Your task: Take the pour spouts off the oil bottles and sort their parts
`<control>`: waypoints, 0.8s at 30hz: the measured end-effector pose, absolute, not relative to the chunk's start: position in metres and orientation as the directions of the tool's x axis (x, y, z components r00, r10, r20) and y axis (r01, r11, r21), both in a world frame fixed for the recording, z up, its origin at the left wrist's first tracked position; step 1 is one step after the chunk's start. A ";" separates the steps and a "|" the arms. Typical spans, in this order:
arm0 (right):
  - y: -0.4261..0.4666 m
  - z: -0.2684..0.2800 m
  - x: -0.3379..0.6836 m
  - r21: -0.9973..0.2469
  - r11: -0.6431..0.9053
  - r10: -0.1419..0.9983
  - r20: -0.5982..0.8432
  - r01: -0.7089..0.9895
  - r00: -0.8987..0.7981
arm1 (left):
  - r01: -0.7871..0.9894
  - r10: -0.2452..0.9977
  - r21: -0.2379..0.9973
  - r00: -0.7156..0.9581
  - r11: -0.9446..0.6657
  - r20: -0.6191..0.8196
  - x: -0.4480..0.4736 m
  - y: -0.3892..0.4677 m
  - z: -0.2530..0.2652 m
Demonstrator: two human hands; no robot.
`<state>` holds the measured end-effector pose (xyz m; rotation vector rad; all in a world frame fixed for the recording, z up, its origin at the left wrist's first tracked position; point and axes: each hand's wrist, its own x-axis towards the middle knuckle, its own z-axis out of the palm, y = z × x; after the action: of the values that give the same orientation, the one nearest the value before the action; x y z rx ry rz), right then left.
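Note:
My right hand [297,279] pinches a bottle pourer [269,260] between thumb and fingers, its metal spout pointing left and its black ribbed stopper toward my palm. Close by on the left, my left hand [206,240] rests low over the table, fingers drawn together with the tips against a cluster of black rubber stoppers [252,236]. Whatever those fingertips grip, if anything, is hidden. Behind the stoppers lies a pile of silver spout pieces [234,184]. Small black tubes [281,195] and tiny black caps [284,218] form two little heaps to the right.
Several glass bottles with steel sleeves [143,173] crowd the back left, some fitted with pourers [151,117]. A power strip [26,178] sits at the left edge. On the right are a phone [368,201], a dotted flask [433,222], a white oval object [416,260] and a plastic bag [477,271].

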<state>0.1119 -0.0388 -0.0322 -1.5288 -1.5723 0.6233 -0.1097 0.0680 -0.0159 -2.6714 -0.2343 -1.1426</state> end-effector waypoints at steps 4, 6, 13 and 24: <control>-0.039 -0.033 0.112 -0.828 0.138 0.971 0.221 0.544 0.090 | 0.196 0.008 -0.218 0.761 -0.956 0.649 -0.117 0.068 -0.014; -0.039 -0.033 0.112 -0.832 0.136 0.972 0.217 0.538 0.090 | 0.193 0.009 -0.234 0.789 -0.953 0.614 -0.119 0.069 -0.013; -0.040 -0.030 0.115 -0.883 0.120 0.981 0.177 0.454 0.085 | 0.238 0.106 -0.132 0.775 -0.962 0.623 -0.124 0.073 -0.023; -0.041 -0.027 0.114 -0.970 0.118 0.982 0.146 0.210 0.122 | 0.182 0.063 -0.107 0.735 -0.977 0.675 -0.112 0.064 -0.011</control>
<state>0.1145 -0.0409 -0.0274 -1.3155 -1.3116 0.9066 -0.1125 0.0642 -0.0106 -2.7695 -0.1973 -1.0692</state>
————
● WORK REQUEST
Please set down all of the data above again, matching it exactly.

● FINAL ANSWER
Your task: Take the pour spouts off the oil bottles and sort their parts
`<control>`: waypoints, 0.8s at 30hz: the measured end-effector pose, absolute, not relative to the chunk's start: position in metres and orientation as the directions of the tool's x axis (x, y, z components r00, r10, r20) and y axis (r01, r11, r21), both in a world frame fixed for the recording, z up, its origin at the left wrist's first tracked position; step 1 is one step after the chunk's start. A ";" separates the steps and a "|" the arms. Typical spans, in this order:
arm0 (right):
  - y: -0.4261..0.4666 m
  - z: -0.2684..0.2800 m
  - x: -0.3379..0.6836 m
  - r21: -0.9973..0.2469
  - r11: -0.6431..0.9053
  - r10: -0.1419..0.9983
  - r20: -0.5982..0.8432
  - r01: -0.7089..0.9895
  - r00: -0.8987..0.7981
arm1 (left):
  - r01: -0.7871..0.9894
  - r10: -0.2452..0.9977
  - r21: -0.2379..0.9973
  - r00: -0.7156..0.9581
  - r11: -0.9446..0.6657
  - r20: -0.6191..0.8196
  - x: -0.4480..0.4736 m
  - y: -0.3892..0.4677 m
  - z: -0.2530..0.2652 m
Demonstrator: two human hands; no robot.
`<state>` holds the measured end-effector pose (xyz m; rotation vector rad; all in a world frame fixed for the recording, z up, its origin at the left wrist's first tracked position; point and axes: each hand's wrist, its own x-axis towards the middle knuckle, its own z-axis out of the palm, y = z × x; after the action: of the values that give the same orientation, the one nearest the value before the action; x y z rx ry rz), right then left.
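Note:
My right hand [297,279] pinches a bottle pourer [269,260] between thumb and fingers, its metal spout pointing left and its black ribbed stopper toward my palm. Close by on the left, my left hand [206,240] rests low over the table, fingers drawn together with the tips against a cluster of black rubber stoppers [252,236]. Whatever those fingertips grip, if anything, is hidden. Behind the stoppers lies a pile of silver spout pieces [234,184]. Small black tubes [281,195] and tiny black caps [284,218] form two little heaps to the right.
Several glass bottles with steel sleeves [143,173] crowd the back left, some fitted with pourers [151,117]. A power strip [26,178] sits at the left edge. On the right are a phone [368,201], a dotted flask [433,222], a white oval object [416,260] and a plastic bag [477,271].
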
<state>0.1119 -0.0388 -0.0322 -1.5288 -1.5723 0.6233 -0.1097 0.0680 -0.0159 -2.6714 -0.2343 -1.1426</state> end-effector waypoints at steps 4, 6, 13 and 24: <control>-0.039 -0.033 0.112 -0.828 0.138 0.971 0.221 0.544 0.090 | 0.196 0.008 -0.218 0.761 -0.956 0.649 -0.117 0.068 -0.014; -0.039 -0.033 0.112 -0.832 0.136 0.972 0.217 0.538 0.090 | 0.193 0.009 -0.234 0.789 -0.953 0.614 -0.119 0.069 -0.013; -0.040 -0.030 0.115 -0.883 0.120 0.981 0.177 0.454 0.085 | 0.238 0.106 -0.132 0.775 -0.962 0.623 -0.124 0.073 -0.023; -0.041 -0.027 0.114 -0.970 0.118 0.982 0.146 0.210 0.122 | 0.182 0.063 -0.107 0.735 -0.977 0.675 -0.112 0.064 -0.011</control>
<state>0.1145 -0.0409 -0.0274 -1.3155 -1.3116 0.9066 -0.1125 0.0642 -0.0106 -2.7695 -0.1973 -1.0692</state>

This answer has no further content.